Formations lesson for May 3: The King Chooses Esther

Formations lesson for May 3: The King Chooses Esther
Ed Beddingfield, Pastor, First Baptist Church, Fayetteville
April 22, 2009

Focal Passage: Esther 2:1-18

How can there be a book in the Bible that never mentions the name of God?

In seminary, Esther was the book we started with in introductory Hebrew. One of our first words was “hamelek” — “the king” — occurring 26 times in the first chapter. You can bet I memorized that word!

How about Yahweh (the Lord)? It doesn’t appear once. Elohim (God)? Nope. Maybe El Shaddai (God Almighty)? Not there, and neither is any other divine name, not anywhere in the book. Esther is the only Bible book with that distinction. What’s going on?

Some commentators see Esther as a nationalistic folktale celebrating two bold and clever Jews who outfox their more powerful enemies — a popular storyline for any oppressed people. Esther and Mordecai are the heroes, and everything that happens can be explained by their ingenuity and bravery. There’s nothing left for God to do.

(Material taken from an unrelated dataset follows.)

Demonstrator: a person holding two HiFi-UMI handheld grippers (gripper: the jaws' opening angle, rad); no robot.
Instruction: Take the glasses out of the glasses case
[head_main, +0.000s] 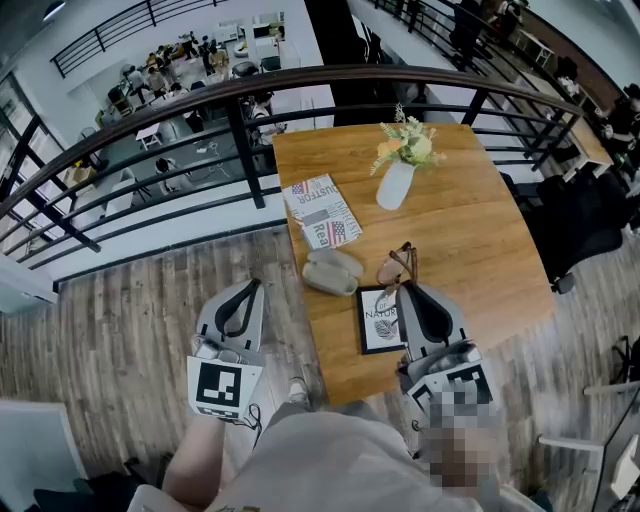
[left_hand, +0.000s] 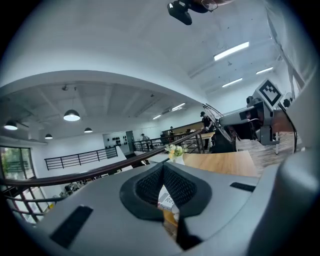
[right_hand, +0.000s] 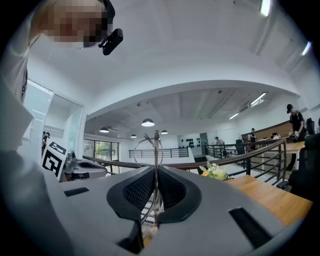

Others notice that Purim, the festival instituted in Chapter 9, is not found in the law of Moses. That, plus the Babylonian-sounding names of the feast itself (from “pur,” the lot Haman cast in 3:7) and Esther and Mordecai (Ishtar and Marduk were Babylonian gods), suggests that the festival may have had Persian, not Israelite, origins. This is not one of God’s own stories.

And Purim is a boisterous feast. It lasts into the wee hours. Revelers drink until they can’t distinguish between “Cursed be Haman” and “Blessed be Mordecai,” which they shout whenever the men’s names are read aloud. This is not God’s kind of party.

For these and other reasons, Esther had a hard time getting into the Hebrew Bible. It was one of the last books selected. Still, Esther made it — and again, without even mentioning God! What’s going on?

The first chapter is almost comic. Persian King Xerxes “ruled over 127 provinces from India to Ethiopia” (1:1), but he can’t make his own wife come to his celebration (1:12). Nervous men all over the empire fear that their wives will now treat them with similar contempt (1:17). So King Xerxes banishes Queen Vashti and decrees “that every man should be master in his own house” (1:22).

Chapter 2 introduces Mordecai, the resourceful Jew, and Esther, his cousin and adopted daughter, who is equally resourceful and courageous, not to mention drop-dead gorgeous. Esther enters the royal beauty pageant and lands Vashti’s old job. She wins the king’s heart, of course; but she also has his ear, which will come in handy when her people face a threat to their very existence.

Is all this merely a happy coincidence? Or can God still be present, even if His name is not?